BACKGROUND:Many Canadians with multiple sclerosis (MS) have recently travelled internationally to have procedures for a putative condition called chronic cerebrospinal venous insufficiency (CCSVI). Here, we describe where and when they went and describe the baseline characteristics of persons with MS who participated in this non-evidence-based medical tourism for CCSVI procedures. METHODS:We conducted a longitudinal observational study that used online questionnaires to collect patient-reported information about the safety, experiences, and outcomes following procedures for CCSVI. A convenience sample of all Albertans with MS was recruited between July 2011 and March 2013. RESULTS:In total, 868 individuals enrolled; 704 were included in this cross-sectional, baseline analysis. Of these, 128 (18.2%) participants retrospectively reported having procedures for CCSVI between April 2010 and September 2012. The proportion of participants reporting CCSVI procedures declined from 80 (62.5%) in 2010, to 40 (31.1%) in 2011, and 8 (6.3%) in 2012. In multivariable logistic regression analysis, CCSVI procedures were independently associated with longer disease duration, secondary progressive clinical course, and greater disability status. CONCLUSIONS:Although all types of people with MS pursued procedures for CCSVI, a major driver of participation was greater disability. This highlights that those with the greatest disability are the most vulnerable to unproven experimental procedures. Participation in CCSVI procedures waned over time possibly reflecting unmet expectations of treated patients, decreased media attention, or that individuals who wanted procedures had them soon after the CCSVI hypothesis was widely publicized.

译文

背景:许多多发性硬化症(MS)的加拿大人最近已出国旅行,寻求一种称为慢性脑脊髓静脉功能不全(CCSVI)的推定性疾病的治疗程序。在这里,我们描述了他们去哪儿,什么时候去,并描述了参加这种非循证医学旅行的CCSVI程序的MS患者的基线特征。

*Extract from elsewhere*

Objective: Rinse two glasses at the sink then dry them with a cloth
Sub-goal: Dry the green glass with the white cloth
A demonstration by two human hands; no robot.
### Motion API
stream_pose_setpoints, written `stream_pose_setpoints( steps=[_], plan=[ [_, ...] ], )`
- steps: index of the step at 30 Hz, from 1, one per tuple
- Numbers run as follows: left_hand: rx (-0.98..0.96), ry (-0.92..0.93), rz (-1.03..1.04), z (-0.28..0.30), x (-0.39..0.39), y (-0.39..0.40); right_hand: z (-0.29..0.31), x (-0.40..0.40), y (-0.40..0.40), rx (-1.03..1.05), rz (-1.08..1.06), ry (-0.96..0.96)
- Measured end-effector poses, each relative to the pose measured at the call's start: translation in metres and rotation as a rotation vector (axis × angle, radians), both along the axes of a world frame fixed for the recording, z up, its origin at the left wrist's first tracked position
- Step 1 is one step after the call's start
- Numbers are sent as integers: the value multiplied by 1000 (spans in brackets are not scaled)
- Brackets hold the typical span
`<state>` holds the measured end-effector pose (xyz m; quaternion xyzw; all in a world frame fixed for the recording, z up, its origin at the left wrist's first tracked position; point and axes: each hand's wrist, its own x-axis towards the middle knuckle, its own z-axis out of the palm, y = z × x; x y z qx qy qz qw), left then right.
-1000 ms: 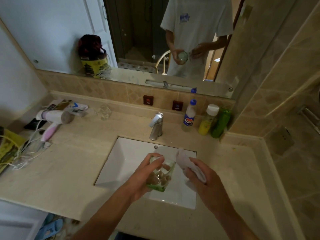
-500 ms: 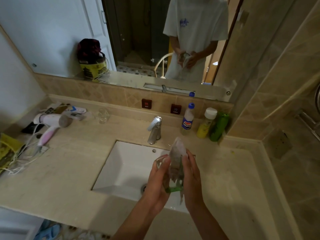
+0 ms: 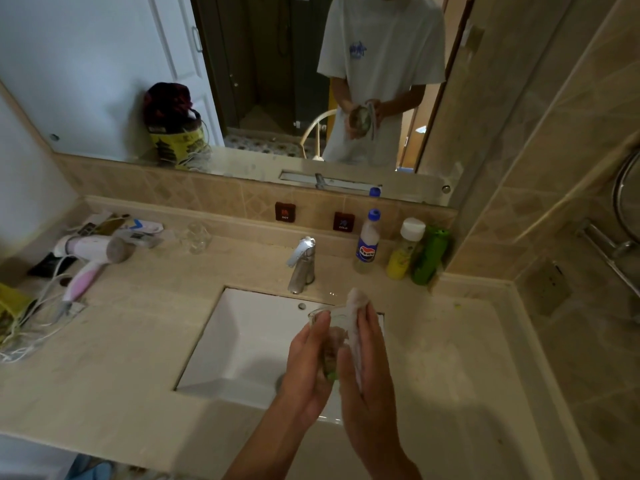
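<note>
While both forearms reach in from the near edge of the worktop [image 3: 114, 355], the left hand [image 3: 306, 367] cups a clear glass [image 3: 329, 344] over the white sink [image 3: 242, 344], fingers wrapped along its side. Right hand [image 3: 367, 368] presses a pale cloth [image 3: 355, 317] flat against the glass, fingers nearly straight, thumb over the cloth's near side. Tap [image 3: 302, 265] stands behind the sink, centre. Second glass [image 3: 198, 237] stands near the back edge, left of the tap, beside a hair dryer [image 3: 90, 252]. Three bottles [image 3: 401, 252] stand at the far right corner.
</note>
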<state>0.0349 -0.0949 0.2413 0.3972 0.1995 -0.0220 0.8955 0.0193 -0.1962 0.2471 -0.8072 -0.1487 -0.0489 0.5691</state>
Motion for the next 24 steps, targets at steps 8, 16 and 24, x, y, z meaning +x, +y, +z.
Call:
stream_pose_setpoints(
  steps=[8,16,24],
  plan=[
    [-218,-12,-131,5,-8,2,11,18,-15,-11,98,43],
    [-92,112,4,5,-7,-4,-7,-17,-9,-163,67,-53],
    [57,-11,-128,9,-3,-2,4,27,-29,307,28,366]
  ],
)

方法:我们进行了一项纵向观察性研究,该研究使用在线问卷收集了患者报告的有关CCSVI程序的安全性,经验和结果的信息。我们在2011年7月至2013年3月期间收集了所有艾伯塔省MS患者的便利样本。
结果:共计868人入组; 704个样本包含在此横断面基线分析中。在这些参与者中,有128名(18.2%)回顾性地报告了在2010年4月至2012年9月之间进行CCSVI程序的参与者。报告CCSVI程序的参与者的比例从2010年的80(62.5%)下降到2011年的40(31.1%)和8 (6.3%)在2012年。在多变量Logistic回归分析中,CCSVI程序与疾病持续时间较长,继发性进行性临床病程以及更高的残疾状况独立相关。
结论:尽管所有类型的MS患者都遵循CCSVI程序,但参与的主要动力是更大的残疾。这突出表明,残障最大的人最容易受到未经证实的实验程序的伤害。随着时间的流逝,参与CCSVI程序的人数逐渐减少,这可能反映出对治疗患者的期望未得到满足,媒体关注度降低,或者在广泛宣传CCSVI假设后,想要进行该程序的人很快就接受了该程序。